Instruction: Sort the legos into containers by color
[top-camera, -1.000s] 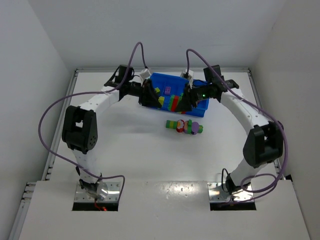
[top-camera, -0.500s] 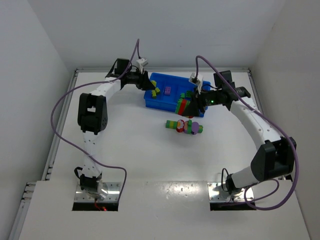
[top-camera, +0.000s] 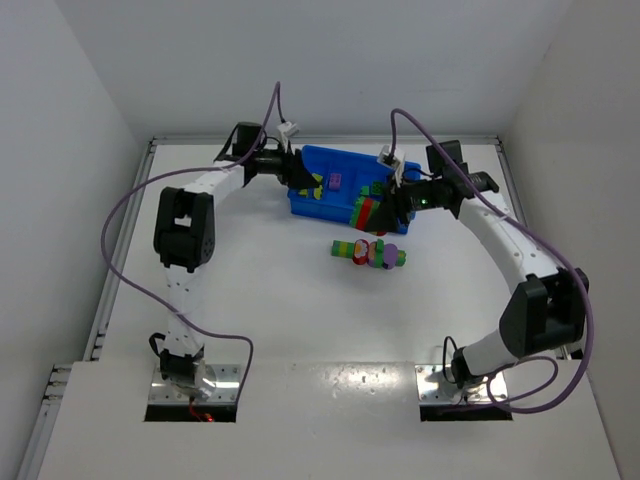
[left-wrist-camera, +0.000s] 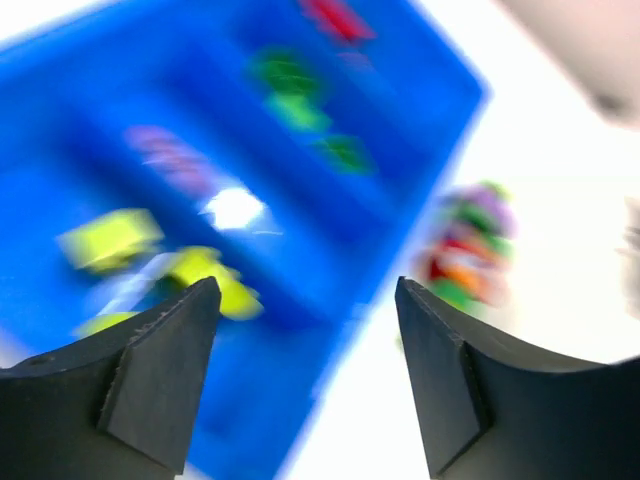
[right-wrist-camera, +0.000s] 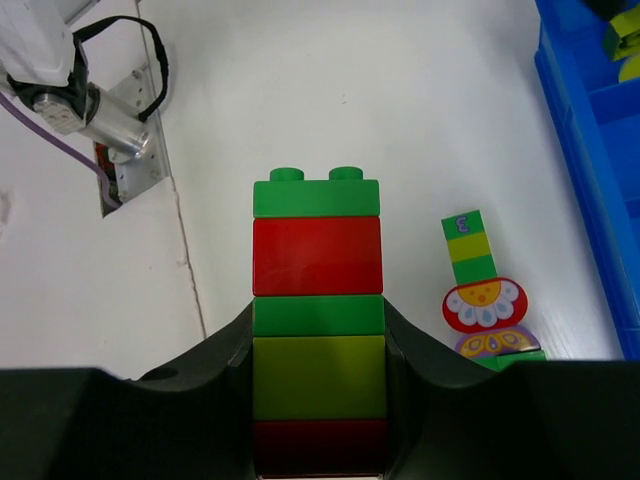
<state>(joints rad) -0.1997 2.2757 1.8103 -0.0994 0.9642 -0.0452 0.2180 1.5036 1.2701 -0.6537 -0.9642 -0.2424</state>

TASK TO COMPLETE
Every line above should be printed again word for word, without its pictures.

OUTPUT FOR THIS TASK
Instruction: Sort the legos into containers by color
[top-camera, -1.000s] 
[top-camera, -0.500s] 
[top-camera, +0.000s] 
[left-wrist-camera, +0.000s] 
[right-wrist-camera, +0.000s] 
<state>(joints rad) -0.1997 2.2757 1.8103 -0.0994 0.9642 -0.0452 0.2180 1.5036 1.2701 -0.6537 -0.9642 -0.2424</state>

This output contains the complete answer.